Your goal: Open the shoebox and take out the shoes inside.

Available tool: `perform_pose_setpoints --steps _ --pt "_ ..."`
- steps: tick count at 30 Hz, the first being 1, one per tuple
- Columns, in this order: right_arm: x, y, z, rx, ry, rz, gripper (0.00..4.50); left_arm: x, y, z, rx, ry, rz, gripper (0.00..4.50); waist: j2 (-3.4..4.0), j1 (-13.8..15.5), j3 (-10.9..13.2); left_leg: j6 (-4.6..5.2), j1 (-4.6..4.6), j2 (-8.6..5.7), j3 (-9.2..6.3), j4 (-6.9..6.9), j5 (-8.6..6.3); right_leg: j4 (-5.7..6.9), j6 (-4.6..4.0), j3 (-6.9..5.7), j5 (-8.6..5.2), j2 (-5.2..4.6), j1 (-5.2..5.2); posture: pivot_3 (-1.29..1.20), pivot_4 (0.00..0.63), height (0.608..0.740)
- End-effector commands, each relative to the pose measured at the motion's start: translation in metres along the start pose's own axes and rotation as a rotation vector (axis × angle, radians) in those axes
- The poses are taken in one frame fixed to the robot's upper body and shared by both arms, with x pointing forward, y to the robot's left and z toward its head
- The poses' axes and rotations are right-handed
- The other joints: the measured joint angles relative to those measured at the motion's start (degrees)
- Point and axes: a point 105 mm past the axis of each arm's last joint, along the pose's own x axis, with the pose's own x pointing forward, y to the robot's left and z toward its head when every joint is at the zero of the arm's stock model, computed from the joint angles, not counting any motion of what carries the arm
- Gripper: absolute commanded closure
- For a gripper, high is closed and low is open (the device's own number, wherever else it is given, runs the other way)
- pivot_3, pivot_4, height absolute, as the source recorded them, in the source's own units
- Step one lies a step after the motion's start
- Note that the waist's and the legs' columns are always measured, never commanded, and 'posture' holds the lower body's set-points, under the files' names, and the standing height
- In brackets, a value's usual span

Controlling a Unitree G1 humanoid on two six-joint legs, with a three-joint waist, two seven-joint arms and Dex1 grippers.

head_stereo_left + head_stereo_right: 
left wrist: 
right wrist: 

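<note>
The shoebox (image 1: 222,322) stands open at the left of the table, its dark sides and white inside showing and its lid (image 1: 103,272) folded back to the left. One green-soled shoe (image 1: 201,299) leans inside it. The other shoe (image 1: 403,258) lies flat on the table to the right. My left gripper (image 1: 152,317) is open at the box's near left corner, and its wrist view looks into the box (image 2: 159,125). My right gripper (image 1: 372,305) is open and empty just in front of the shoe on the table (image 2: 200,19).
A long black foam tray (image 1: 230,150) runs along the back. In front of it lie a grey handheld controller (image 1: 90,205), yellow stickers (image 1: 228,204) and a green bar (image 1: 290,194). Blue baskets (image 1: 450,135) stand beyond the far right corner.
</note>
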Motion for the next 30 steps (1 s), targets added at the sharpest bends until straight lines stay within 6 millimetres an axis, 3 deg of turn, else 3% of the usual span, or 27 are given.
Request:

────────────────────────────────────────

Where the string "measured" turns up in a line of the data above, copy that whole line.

- End-effector commands, each relative to the pose measured at the motion's start: translation in metres along the start pose's own axes and rotation as a rotation vector (axis × angle, radians) in those axes
- The other joints: the measured joint angles relative to those measured at the motion's start (degrees)
- Note that the waist's and the legs' columns are always measured, never commanded, and 'posture' holds the lower body's set-points, under the files' names, and the standing height

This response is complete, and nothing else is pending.